**WHAT THIS TASK INVOLVES:** Using the listing below, report how many lines hold the word "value", and nothing else.

**MATERIALS PROVIDED:**
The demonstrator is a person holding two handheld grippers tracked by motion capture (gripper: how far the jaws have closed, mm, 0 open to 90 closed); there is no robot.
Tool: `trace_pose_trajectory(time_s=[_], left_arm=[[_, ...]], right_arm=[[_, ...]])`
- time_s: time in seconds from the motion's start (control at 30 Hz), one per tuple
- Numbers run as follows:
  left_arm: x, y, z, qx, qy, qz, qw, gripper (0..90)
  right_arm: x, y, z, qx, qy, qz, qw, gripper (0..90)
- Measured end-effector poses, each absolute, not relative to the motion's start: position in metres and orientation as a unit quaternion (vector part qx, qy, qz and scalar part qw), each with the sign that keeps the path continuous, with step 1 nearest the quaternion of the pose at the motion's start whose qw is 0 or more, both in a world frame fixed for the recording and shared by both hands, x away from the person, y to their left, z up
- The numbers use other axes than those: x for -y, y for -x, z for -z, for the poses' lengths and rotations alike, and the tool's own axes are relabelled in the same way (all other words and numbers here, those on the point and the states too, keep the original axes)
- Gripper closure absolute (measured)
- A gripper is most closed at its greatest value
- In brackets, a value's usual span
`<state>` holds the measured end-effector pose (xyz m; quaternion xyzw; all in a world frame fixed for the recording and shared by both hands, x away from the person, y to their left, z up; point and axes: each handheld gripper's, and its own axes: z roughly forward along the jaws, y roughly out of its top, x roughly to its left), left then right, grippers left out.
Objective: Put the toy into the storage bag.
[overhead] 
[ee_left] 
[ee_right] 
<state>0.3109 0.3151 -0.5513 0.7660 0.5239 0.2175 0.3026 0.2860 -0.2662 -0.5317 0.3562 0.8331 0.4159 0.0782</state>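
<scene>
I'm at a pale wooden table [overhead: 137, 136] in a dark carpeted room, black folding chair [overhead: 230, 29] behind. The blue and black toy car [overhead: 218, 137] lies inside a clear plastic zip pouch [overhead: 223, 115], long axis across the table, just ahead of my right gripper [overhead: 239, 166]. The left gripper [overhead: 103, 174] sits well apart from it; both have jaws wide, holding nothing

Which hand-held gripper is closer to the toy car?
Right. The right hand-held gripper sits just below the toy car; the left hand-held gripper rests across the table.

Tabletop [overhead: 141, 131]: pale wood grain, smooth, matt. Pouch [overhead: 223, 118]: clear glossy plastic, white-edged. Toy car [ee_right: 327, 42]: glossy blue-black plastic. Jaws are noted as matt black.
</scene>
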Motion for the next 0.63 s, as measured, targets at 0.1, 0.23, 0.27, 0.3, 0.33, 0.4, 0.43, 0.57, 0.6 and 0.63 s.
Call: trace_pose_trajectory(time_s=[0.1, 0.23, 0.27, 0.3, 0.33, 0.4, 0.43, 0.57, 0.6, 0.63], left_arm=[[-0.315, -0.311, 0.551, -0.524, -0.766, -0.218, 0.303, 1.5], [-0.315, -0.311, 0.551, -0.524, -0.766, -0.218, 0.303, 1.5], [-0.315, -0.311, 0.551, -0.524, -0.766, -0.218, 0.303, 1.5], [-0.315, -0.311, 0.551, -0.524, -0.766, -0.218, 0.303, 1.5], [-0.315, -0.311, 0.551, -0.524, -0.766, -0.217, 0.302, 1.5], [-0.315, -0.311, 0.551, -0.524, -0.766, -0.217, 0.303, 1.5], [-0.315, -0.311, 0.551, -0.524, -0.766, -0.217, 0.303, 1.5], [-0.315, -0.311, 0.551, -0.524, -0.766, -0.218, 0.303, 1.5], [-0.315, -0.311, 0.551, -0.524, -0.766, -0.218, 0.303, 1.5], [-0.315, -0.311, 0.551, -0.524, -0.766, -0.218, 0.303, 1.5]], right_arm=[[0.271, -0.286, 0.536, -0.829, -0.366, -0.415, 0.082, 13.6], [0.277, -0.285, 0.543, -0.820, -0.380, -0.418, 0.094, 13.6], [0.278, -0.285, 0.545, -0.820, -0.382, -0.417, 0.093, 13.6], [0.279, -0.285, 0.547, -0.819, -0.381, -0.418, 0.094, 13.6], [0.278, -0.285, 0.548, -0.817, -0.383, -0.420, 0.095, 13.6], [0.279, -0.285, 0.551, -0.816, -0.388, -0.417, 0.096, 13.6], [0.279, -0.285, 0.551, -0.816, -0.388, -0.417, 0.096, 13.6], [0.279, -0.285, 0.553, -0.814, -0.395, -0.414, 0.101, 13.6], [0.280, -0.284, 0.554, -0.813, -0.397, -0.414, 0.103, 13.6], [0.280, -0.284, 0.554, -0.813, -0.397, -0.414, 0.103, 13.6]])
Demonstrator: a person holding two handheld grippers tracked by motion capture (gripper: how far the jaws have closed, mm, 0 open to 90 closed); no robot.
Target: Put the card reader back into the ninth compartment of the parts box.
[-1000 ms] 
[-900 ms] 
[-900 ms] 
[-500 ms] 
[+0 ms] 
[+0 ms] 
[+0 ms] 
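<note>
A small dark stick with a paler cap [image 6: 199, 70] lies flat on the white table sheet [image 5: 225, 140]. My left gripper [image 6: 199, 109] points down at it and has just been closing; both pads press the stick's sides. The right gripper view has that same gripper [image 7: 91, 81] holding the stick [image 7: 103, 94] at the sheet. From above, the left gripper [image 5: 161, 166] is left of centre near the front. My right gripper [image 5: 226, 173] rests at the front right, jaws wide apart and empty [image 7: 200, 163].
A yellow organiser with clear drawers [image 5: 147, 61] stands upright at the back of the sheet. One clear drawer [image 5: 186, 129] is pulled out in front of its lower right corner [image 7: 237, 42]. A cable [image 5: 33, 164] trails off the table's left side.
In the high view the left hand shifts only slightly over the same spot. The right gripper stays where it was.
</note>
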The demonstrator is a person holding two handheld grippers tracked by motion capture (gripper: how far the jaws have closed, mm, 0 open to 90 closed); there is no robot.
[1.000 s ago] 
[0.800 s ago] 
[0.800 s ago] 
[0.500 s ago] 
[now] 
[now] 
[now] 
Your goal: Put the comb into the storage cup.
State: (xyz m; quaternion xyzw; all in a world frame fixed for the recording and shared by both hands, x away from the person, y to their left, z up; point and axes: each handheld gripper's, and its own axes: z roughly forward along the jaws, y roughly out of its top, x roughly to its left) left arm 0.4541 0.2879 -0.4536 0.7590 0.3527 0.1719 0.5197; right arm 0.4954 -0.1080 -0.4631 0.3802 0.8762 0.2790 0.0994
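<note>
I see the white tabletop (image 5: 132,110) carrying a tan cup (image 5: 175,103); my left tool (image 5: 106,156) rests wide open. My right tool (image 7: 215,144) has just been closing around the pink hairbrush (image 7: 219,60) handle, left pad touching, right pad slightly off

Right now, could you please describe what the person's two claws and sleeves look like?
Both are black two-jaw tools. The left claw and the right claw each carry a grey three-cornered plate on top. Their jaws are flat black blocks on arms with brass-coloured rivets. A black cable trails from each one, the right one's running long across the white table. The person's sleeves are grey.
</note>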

**YOUR RESPONSE:** 2